§ **Requirement**: Going through the data below, copy out each line where the word "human" shows up.

Stored records:
______

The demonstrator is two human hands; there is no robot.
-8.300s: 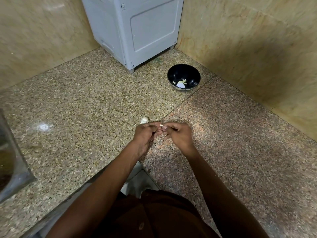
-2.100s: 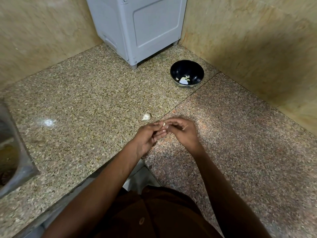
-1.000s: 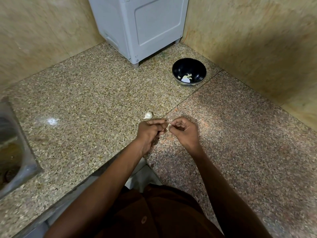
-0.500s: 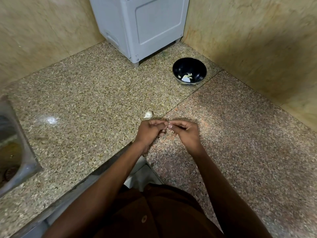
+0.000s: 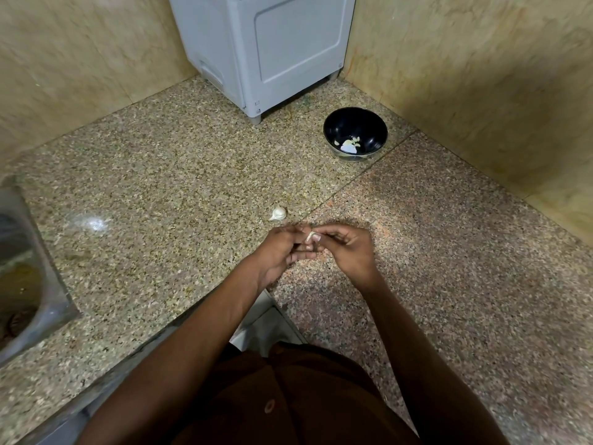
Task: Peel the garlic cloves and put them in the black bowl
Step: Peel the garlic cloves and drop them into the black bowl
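Head camera looks down on a speckled granite counter (image 5: pixel 167 175) in a corner, where both hands meet just above the stone. The left hand (image 5: pixel 279 252) and the right hand (image 5: pixel 348 248) pinch together one small garlic clove (image 5: pixel 310 236), of which only a pale bit shows between the fingertips. A second clove (image 5: pixel 278 213), unpeeled as far as I can see, lies on the counter just beyond the left hand. The black bowl (image 5: pixel 369 123) stands well apart, near the far corner beside a grey appliance (image 5: pixel 266 46), and holds a few pale pieces, either cloves or skin; I cannot tell which. I judge the peeling of this clove is in progress. To do it well, one hand should hold the clove steady while a nail of the other lifts the dry skin at the tip and pulls it along the length, so the flesh is not bruised. Small marks show low on the corner of the appliance, but no writing can be read.
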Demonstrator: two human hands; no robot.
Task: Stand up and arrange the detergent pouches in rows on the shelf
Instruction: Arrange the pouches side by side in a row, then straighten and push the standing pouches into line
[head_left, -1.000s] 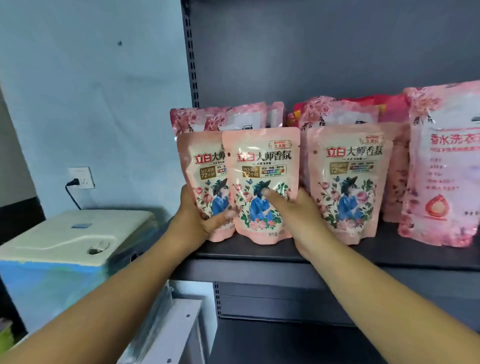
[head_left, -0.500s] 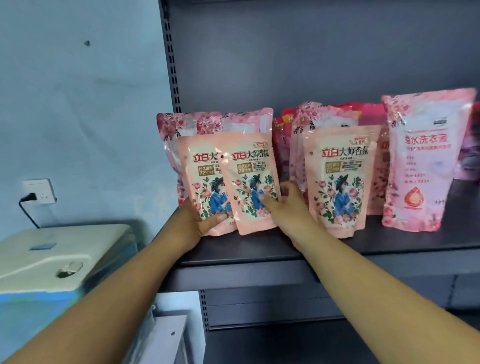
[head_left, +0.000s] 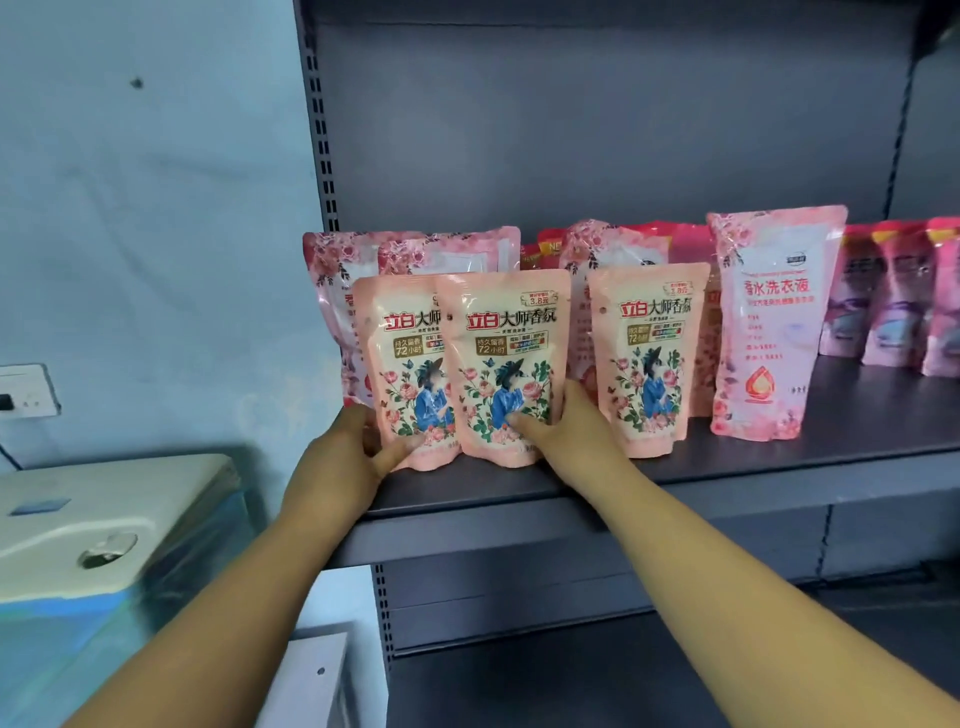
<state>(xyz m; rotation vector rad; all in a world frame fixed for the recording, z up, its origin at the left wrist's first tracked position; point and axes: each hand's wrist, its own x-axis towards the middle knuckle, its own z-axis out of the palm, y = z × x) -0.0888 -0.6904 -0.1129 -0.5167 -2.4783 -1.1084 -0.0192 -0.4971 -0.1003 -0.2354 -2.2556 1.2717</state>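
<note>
Left hand grips the outer peach floral detergent pouch, upright on the dark grey metal shelf. At its 3 o'clock, right hand pinches the overlapping second peach pouch.

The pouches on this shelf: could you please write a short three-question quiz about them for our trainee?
1. True or false: the right hand grips the middle small pouch.
2. Which small pouch overlaps the other: middle, or left pouch?
3. The tall pouch is: A) lying flat B) upright C) off the shelf.

Key: 1 true; 2 middle; 3 B. The left hand holds the left pouch.
</note>
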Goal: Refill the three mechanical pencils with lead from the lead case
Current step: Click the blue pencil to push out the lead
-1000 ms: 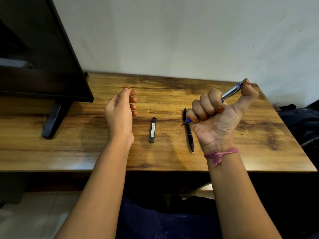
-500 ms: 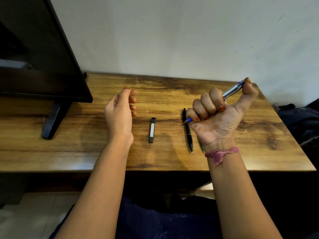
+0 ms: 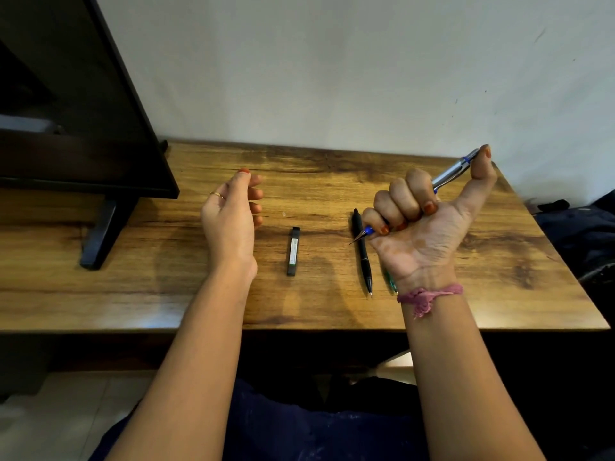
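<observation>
Silver-blue pencil (image 3: 450,175) — fisted right hand (image 3: 420,227)

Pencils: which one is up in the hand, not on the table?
The silver-and-blue pencil, gripped in the right hand above the table. The black pencil lies flat; a green one peeks beside the wrist.

We saw a dark monitor (image 3: 76,94) standing on the wooden tabletop (image 3: 166,294) at the left, a white wall (image 3: 332,68) behind, and dark cloth (image 3: 579,234) beside the right edge.

Right hand (image 3: 422,227) gripping blue pencil (image 3: 454,171) — left hand (image 3: 233,217) empty
</observation>
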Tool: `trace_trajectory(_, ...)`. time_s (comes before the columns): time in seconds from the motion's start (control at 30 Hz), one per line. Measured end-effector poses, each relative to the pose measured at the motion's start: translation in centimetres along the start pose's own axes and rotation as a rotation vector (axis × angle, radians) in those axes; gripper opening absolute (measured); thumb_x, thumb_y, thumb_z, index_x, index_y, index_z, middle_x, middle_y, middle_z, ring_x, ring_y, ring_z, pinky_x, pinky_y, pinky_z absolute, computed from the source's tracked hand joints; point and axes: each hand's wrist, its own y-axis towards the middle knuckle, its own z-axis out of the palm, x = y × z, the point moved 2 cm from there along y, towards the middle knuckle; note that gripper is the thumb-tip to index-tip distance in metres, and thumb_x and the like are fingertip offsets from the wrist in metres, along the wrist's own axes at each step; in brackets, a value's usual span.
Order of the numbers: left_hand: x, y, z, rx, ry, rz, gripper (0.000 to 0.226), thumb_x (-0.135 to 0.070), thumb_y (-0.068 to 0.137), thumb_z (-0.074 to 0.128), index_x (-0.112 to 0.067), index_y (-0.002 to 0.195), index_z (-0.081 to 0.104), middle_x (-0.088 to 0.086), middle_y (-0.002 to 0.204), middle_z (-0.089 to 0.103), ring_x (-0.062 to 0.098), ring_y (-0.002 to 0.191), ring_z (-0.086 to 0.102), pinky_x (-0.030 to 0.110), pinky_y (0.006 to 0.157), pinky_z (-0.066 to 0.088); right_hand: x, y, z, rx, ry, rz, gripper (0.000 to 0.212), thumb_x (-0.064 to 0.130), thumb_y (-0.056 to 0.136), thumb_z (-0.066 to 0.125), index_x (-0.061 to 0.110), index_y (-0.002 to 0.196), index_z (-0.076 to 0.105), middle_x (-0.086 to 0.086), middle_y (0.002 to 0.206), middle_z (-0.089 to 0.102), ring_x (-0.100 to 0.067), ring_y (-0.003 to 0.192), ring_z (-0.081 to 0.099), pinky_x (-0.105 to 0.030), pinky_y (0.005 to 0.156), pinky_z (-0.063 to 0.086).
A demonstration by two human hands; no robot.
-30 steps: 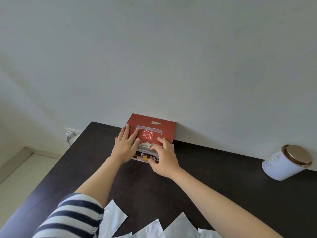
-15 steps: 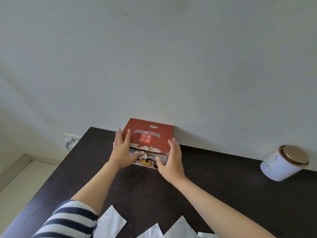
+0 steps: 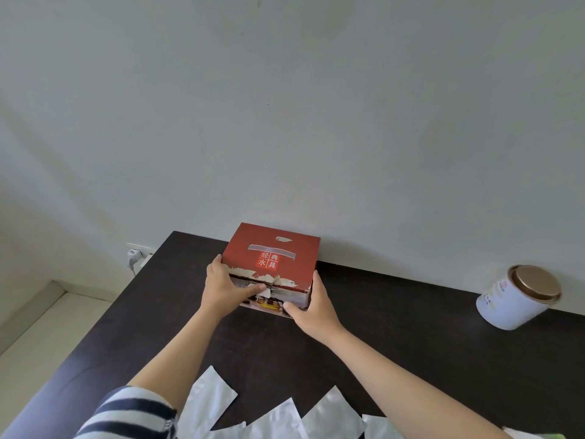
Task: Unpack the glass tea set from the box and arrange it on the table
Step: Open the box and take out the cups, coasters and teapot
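A closed red cardboard box (image 3: 278, 251) with white Chinese characters and a clear tape strip on its lid stands on the dark table (image 3: 395, 337), against the wall. My left hand (image 3: 223, 288) grips its front left corner, thumb across the front face. My right hand (image 3: 311, 307) clasps its front right corner, fingers up the side. The box's contents are hidden.
A white tin with a gold lid (image 3: 519, 297) lies tilted at the right by the wall. Several white foil pouches (image 3: 275, 413) lie along the table's near edge. A wall socket with a plug (image 3: 134, 253) sits left of the table, above the pale floor.
Both hands slid off the lid to the box's front corners and now grip it. The box has come a little forward and looks larger in view.
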Motion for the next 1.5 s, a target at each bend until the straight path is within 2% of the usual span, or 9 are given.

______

§ **Task output**:
The demonstrator is two human hands; there is no robot.
Demonstrator: two human hands; no robot.
A demonstration by two human hands; no robot.

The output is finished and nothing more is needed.